> _WORK REQUIRED_: Reproduce the lines below from the one that contains "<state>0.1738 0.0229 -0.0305" through the end, inclusive, and add nothing.

> _SOURCE DATA_:
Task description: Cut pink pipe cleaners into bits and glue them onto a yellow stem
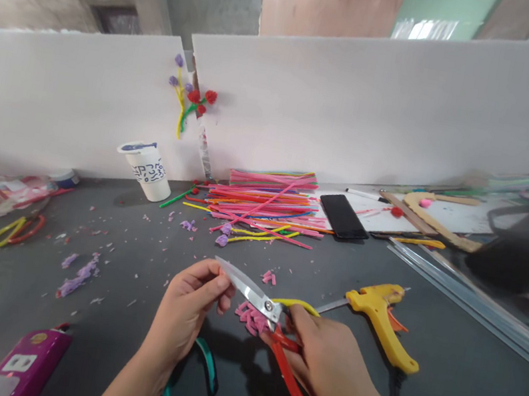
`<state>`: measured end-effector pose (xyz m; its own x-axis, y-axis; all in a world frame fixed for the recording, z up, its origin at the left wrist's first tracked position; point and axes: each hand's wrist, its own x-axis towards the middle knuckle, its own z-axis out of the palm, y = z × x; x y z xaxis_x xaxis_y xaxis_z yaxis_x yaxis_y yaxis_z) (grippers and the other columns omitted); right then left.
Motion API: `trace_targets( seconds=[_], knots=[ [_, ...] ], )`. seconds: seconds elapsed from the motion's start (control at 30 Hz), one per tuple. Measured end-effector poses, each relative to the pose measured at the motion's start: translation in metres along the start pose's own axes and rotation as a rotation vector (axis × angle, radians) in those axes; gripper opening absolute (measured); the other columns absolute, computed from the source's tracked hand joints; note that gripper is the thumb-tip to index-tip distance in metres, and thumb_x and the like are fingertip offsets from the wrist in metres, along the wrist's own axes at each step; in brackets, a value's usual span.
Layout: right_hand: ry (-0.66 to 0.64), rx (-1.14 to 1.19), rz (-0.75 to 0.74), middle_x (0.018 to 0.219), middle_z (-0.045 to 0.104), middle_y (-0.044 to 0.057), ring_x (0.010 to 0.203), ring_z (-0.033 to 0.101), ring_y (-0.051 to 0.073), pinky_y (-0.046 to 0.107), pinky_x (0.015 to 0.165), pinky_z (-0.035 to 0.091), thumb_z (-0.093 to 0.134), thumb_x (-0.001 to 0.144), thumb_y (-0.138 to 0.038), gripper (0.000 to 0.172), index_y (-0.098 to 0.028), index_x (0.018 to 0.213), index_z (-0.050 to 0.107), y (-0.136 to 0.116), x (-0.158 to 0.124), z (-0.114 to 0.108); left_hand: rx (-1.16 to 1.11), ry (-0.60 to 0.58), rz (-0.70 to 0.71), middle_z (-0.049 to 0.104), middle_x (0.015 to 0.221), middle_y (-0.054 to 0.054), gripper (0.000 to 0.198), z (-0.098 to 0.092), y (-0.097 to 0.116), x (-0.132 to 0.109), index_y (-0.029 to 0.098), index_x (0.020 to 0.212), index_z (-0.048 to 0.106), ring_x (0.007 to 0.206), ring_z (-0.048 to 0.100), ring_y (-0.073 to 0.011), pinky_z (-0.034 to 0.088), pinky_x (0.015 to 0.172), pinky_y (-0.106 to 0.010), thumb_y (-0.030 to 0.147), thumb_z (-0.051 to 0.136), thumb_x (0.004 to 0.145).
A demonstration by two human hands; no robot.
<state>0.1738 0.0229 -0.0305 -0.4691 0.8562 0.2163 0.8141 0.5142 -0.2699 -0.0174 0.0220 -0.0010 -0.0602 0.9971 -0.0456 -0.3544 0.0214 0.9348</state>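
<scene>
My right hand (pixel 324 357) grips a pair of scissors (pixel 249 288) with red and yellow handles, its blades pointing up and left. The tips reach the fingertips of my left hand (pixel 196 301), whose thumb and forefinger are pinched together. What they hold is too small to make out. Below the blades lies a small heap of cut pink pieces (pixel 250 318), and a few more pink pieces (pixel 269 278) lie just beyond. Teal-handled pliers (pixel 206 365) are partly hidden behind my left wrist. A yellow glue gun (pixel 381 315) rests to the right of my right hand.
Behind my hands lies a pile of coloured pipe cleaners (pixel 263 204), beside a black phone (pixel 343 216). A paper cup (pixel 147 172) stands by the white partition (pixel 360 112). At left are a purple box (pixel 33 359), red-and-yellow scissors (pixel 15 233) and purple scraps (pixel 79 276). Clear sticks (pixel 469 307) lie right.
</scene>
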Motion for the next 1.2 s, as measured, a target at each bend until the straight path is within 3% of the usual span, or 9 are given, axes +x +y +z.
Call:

> _WRITTEN RESPONSE_:
<state>0.1738 0.0229 -0.0305 -0.4691 0.8562 0.2163 0.8141 0.5142 -0.2699 -0.0174 0.0220 -0.0010 -0.0602 0.9971 -0.0456 -0.3544 0.0214 0.9348</state>
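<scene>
My right hand (pixel 324 357) grips a pair of scissors (pixel 249 288) with red and yellow handles, its blades pointing up and left. The tips reach the fingertips of my left hand (pixel 196 301), whose thumb and forefinger are pinched together. What they hold is too small to make out. Below the blades lies a small heap of cut pink pieces (pixel 250 318), and a few more pink pieces (pixel 269 278) lie just beyond. Teal-handled pliers (pixel 206 365) are partly hidden behind my left wrist. A yellow glue gun (pixel 381 315) rests to the right of my right hand.
Behind my hands lies a pile of coloured pipe cleaners (pixel 263 204), beside a black phone (pixel 343 216). A paper cup (pixel 147 172) stands by the white partition (pixel 360 112). At left are a purple box (pixel 33 359), red-and-yellow scissors (pixel 15 233) and purple scraps (pixel 79 276). Clear sticks (pixel 469 307) lie right.
</scene>
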Motion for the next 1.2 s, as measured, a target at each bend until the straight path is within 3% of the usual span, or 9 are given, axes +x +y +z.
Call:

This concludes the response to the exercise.